Description Annotation¶

This is a form of higher-order annotation that allows you to associate descriptions with almost all other annotation elements

Specification¶

Annotation Category:
	Higher-order Annotation
Declaration:	`<description-annotation>` *(note: there is never a set associated with this annotation type)
Version History:
	Since the beginning
Element:	`<desc>`
API Class:	`Description` (FoLiApy API Reference)
Required Attributes:

Optional Attributes:
	`xml:id` – The ID of the element; this has to be a unique in the entire document or collection of documents (corpus). All identifiers in FoLiA are of the XML NCName datatype, which roughly means it is a unique string that has to start with a letter (not a number or symbol), may contain numbers, but may never contain colons or spaces. FoLiA does not define any naming convention for IDs. `processor` – This refers to the ID of a processor in the Provenance Data. The processor in turn defines exactly who or what was the annotator of the annotation. `annotator` – This is an older alternative to the `processor` attribute, without support for full provenance.

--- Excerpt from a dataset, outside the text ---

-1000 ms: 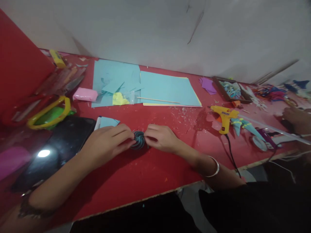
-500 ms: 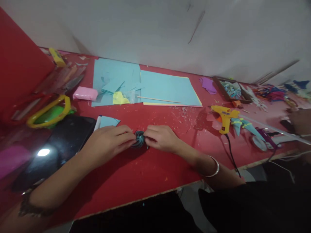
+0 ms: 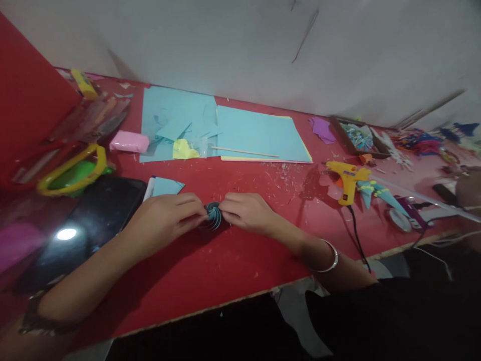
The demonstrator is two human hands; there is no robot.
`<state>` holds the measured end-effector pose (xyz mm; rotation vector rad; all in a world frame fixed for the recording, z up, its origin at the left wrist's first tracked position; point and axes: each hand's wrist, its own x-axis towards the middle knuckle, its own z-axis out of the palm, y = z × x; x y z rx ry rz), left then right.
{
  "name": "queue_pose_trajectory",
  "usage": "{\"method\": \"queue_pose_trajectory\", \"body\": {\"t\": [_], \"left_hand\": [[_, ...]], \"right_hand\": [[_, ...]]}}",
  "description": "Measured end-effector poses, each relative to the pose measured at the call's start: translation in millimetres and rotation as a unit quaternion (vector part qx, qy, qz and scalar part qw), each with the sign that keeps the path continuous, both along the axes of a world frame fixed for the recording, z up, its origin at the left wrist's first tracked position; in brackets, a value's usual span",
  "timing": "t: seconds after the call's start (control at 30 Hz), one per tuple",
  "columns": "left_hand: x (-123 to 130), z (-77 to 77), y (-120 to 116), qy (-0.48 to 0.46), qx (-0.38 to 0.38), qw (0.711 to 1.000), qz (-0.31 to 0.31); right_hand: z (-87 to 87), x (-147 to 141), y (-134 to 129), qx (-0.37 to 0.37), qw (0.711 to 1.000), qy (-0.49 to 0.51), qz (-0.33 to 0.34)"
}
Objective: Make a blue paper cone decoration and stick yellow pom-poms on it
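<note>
A small coil of blue paper strips (image 3: 213, 216) is between my two hands, just above the red table (image 3: 225, 265). My left hand (image 3: 176, 213) pinches its left side, fingers pressed together. On the right side, my right hand (image 3: 242, 213) grips it between thumb and fingers. The fingertips of both hands partly cover the coil. Behind my left hand lies a folded blue paper piece (image 3: 167, 186) with a white edge.
Blue sheets (image 3: 259, 133) lie at the back with a thin stick (image 3: 246, 152) on them. A yellow glue gun (image 3: 348, 180) with its cord is at the right. A black phone-like object (image 3: 101, 220), yellow-handled scissors (image 3: 71, 170) and a pink packet (image 3: 130, 142) are at the left.
The blue coil has tilted or turned a little between my fingers, and its loops look more spread. Both hands keep hold of it. The view has shifted slightly.
</note>
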<state>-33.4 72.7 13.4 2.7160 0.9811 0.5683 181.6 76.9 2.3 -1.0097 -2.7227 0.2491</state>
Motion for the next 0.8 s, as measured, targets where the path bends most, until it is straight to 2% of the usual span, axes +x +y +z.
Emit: {"method": "queue_pose_trajectory", "body": {"t": [0.4,0.8], "left_hand": [[-1.1,0.4,0.8,0.030,-0.027,0.999,0.011],[1.8,3.8,0.6,0.008,0.022,1.000,0.001]], "right_hand": [[0.4,0.5,0.0,-0.007,1.000,-0.017,0.012],[-2.1,2.3,-0.2,0.052,0.998,-0.013,0.029]]}}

The annotator attribute simply refers to the name o ID of the system or human annotator that made the annotation. `annotatortype` – This is an older alternative to the `processor` attribute, without support for full provenance. It is used together with `annotator` and specific the type of the annotator, either `manual` for human annotators or `auto` for automated systems. `confidence` – A floating point value between zero and one; expresses the confidence the annotator places in his annotation. `datetime` – The date and time when this annotation was recorded, the format is `YYYY-MM-DDThh:mm:ss` (note the literal T in the middle to separate date from time), as per the XSD Datetime data type. `n` – A number in a sequence, corresponding to a number in the original document, for example chapter numbers, section numbers, list item numbers. This this not have to be an actual number but other sequence identifiers are also possible (think alphanumeric characters or roman numerals). `tag` – Contains a space separated list of processing tags associated with the element. A processing tag carries arbitrary user-defined information that may aid in processing a document. It may carry cues on how a specific tool should treat a specific element. The tag vocabulary is specific to the tool that processes the document. Tags carry no instrinsic meaning for the data representation and should not be used except to inform/aid processors in their task. Processors are encouraged to clean up the tags they use. Ideally, published FoLiA documents at the end of a processing pipeline carry no further tags. For encoding actual data, use `class` and optionally features instead.
Accepted Data:	`<comment>` (Comment Annotation), `<desc>` (Description Annotation)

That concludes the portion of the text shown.